##### GIVEN MATERIAL
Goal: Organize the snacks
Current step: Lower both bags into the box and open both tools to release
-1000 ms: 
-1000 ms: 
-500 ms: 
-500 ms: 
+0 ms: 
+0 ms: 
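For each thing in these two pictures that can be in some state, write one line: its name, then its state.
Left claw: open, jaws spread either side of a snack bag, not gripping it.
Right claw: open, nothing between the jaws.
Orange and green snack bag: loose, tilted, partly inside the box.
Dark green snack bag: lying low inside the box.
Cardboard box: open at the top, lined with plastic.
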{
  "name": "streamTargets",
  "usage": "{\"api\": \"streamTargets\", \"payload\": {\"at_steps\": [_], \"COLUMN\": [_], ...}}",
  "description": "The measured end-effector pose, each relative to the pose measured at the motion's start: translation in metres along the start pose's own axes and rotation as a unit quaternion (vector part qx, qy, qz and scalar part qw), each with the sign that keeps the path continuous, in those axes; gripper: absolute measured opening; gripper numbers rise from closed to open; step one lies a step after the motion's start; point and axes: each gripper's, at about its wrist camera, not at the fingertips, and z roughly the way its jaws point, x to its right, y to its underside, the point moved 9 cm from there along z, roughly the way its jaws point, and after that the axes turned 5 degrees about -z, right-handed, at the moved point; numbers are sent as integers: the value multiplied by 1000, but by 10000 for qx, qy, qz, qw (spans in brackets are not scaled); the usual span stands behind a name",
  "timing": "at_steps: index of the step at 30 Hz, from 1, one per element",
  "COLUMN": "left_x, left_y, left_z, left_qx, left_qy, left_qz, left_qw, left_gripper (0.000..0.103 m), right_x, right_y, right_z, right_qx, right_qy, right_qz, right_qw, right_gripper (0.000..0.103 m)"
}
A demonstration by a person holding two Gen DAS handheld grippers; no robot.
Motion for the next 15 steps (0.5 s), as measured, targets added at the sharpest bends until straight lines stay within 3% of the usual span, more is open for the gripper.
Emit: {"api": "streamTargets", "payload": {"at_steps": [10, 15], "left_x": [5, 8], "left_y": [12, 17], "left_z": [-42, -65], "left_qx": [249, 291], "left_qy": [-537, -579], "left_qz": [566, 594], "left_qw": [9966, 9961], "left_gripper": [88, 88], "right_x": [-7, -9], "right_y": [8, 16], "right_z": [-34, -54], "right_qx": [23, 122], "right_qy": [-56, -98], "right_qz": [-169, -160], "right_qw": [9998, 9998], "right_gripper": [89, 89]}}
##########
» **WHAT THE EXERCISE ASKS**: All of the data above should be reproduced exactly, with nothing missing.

» **ANSWER BELOW**:
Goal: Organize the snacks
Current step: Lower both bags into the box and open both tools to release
-1000 ms: 
-1000 ms: 
-500 ms: 
-500 ms: 
+0 ms: 
+0 ms: 
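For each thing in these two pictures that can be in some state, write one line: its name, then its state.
Left claw: open, jaws spread either side of a snack bag, not gripping it.
Right claw: open, nothing between the jaws.
Orange and green snack bag: loose, tilted, partly inside the box.
Dark green snack bag: lying low inside the box.
Cardboard box: open at the top, lined with plastic.
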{
  "name": "streamTargets",
  "usage": "{\"api\": \"streamTargets\", \"payload\": {\"at_steps\": [_], \"COLUMN\": [_], ...}}",
  "description": "The measured end-effector pose, each relative to the pose measured at the motion's start: translation in metres along the start pose's own axes and rotation as a unit quaternion (vector part qx, qy, qz and scalar part qw), each with the sign that keeps the path continuous, in those axes; gripper: absolute measured opening; gripper numbers rise from closed to open; step one lies a step after the motion's start; point and axes: each gripper's, at about its wrist camera, not at the fingertips, and z roughly the way its jaws point, x to its right, y to its underside, the point moved 9 cm from there along z, roughly the way its jaws point, and after that the axes turned 5 degrees about -z, right-handed, at the moved point; numbers are sent as integers: the value multiplied by 1000, but by 10000 for qx, qy, qz, qw (spans in brackets are not scaled); the usual span stands behind a name",
  "timing": "at_steps: index of the step at 30 Hz, from 1, one per element",
  "COLUMN": "left_x, left_y, left_z, left_qx, left_qy, left_qz, left_qw, left_gripper (0.000..0.103 m), right_x, right_y, right_z, right_qx, right_qy, right_qz, right_qw, right_gripper (0.000..0.103 m)"
}
A demonstration by a person holding two Gen DAS handheld grippers; no robot.
Motion for the next 15 steps (0.5 s), as measured, targets added at the sharpest bends until straight lines stay within 3% of the usual span, more is open for the gripper.
Emit: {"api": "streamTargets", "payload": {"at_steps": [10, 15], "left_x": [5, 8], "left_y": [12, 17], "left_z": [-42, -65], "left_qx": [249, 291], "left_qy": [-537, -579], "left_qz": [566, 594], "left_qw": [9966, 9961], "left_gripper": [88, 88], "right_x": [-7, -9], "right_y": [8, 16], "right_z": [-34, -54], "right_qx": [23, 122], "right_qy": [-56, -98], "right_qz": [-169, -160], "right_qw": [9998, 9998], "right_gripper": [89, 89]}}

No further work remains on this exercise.